## TASK PROMPT
For the records below, work out the number of lines holding "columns" and reply with only that.

## DATASET RECORDS
* * * *
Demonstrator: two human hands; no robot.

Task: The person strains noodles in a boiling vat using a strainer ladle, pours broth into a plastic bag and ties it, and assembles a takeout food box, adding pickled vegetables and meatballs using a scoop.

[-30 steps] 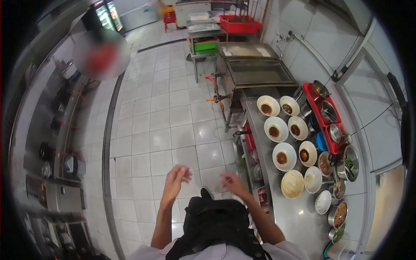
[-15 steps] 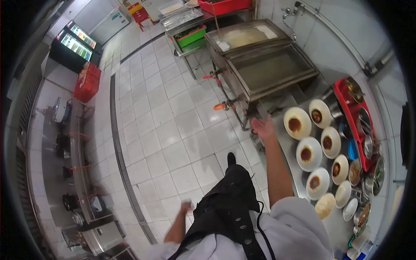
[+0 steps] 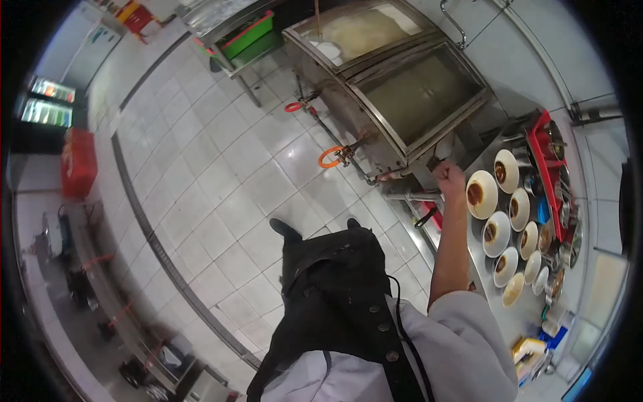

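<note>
Out over the near corner of the steel counter (image 3: 504, 321), my right hand (image 3: 449, 177) is closed on a dark, flat object (image 3: 434, 163), too small to make out, beside the cooker's lower corner. To its right stand several white bowls with brown sauce, the nearest being a bowl (image 3: 481, 194). Left of the hand is the steel cooker (image 3: 375, 127) with two wells; cloudy liquid fills the near well (image 3: 422, 97). My left hand is out of view.
An orange valve handle (image 3: 330, 157) and a red one (image 3: 293, 107) jut from the cooker's front. A black handle (image 3: 424, 218) sticks out below the counter edge. Red trays (image 3: 548, 174) stand behind the bowls. A stove counter (image 3: 100, 281) runs along the left.
The view has swung toward the cooker. My right hand has reached out to the counter and gone from open to closed on something dark. My left hand has left the view.
</note>
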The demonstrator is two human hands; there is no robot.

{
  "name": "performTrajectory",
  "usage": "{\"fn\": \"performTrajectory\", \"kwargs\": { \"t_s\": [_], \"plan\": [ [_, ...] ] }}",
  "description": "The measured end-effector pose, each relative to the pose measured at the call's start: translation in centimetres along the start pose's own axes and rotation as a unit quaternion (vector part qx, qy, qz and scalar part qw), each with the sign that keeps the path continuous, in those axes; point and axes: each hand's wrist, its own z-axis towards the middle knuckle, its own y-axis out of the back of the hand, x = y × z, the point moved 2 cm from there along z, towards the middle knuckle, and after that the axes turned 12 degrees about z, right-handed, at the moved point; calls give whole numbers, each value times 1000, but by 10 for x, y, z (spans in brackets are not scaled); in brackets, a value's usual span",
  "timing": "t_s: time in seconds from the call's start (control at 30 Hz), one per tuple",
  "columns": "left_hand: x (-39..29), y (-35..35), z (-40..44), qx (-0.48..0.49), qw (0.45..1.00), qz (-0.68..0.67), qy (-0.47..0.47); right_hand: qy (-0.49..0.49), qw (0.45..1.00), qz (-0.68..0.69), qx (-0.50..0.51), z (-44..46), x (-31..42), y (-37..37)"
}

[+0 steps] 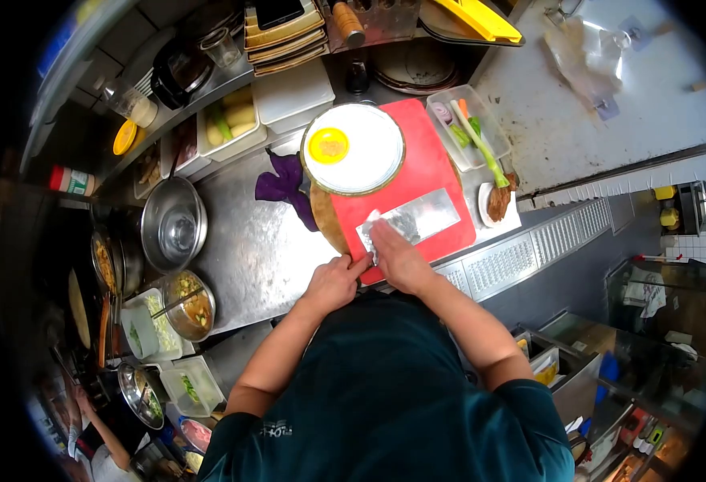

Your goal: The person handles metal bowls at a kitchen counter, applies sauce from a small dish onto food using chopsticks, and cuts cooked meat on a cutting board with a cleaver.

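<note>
A broad cleaver-like metal blade [421,217] lies flat over the red cutting board [441,173]. My right hand [397,255] presses on the blade's left part with its fingers close together; what lies beneath them is hidden. Beside it, my left hand [337,281] reaches toward the blade's lower left corner, index finger stretched out and the other fingers curled. Small pale bits show near the fingertips. A white plate [373,149] rests on the board's upper part, bearing a small yellow dish [329,145].
A purple cloth [284,181] lies left of the board. Metal bowls [173,225] stand farther left. At the upper right is a clear tub of vegetables [469,132], above a small white dish [489,201]. Another person's arm [104,426] shows at the lower left.
</note>
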Motion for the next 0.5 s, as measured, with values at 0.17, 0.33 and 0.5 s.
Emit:
{"fn": "performTrajectory", "kwargs": {
  "t_s": [0.17,0.33,0.5],
  "plan": [
    [-2,1,0,-1,1000,5,0,17,998,64,-19,5,0,-9],
    [-2,-1,-2,-9,1000,12,7,54,997,39,-46,11,-10,-10],
    [-3,-2,-3,5,1000,3,28,33,990,-57,-122,13,-60,10]
  ]
}}
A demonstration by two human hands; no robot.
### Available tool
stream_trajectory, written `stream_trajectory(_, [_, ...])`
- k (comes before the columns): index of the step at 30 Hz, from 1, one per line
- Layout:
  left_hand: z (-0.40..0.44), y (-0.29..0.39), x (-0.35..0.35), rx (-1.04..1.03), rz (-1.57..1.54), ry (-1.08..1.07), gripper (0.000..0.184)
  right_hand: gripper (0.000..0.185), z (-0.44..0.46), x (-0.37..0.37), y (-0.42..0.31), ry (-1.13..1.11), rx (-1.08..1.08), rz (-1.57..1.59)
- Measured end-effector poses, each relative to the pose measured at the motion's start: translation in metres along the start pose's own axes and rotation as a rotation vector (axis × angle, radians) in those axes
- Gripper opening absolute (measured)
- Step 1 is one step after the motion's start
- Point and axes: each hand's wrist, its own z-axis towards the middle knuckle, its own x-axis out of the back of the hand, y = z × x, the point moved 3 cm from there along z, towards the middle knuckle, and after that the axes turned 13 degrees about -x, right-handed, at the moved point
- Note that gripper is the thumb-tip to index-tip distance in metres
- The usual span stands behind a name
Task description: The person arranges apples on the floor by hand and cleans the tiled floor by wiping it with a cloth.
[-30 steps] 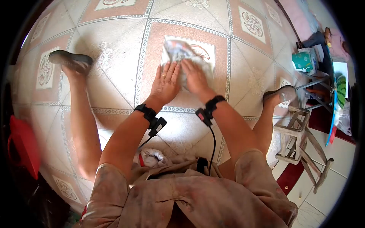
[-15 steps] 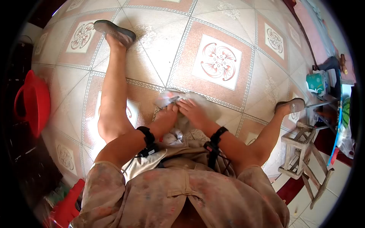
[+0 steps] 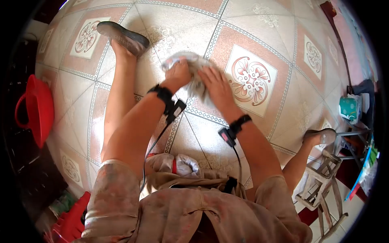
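A crumpled pale grey cloth, slightly blurred, lies on the patterned tile floor between my outstretched legs. My left hand is closed on its left part, the fingers bent into the fabric. On the right side of the cloth my right hand lies flat, fingers stretched out and pointing away from me. Each wrist wears a black strap with a small cabled device. Close to my lap rests a whitish padded bundle with a red band; part of it is hidden by my clothes.
To the left stands a red plastic basin, with another red object lower down. A wooden stool is by my right foot. Beyond it are a green package and a metal-legged stand.
Both hands have pushed the cloth forward, away from my lap, and my arms are straighter. More of the padded bundle shows. The view has shifted slightly.
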Motion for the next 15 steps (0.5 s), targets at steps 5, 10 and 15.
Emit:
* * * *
## RESPONSE TO THIS EXERCISE
2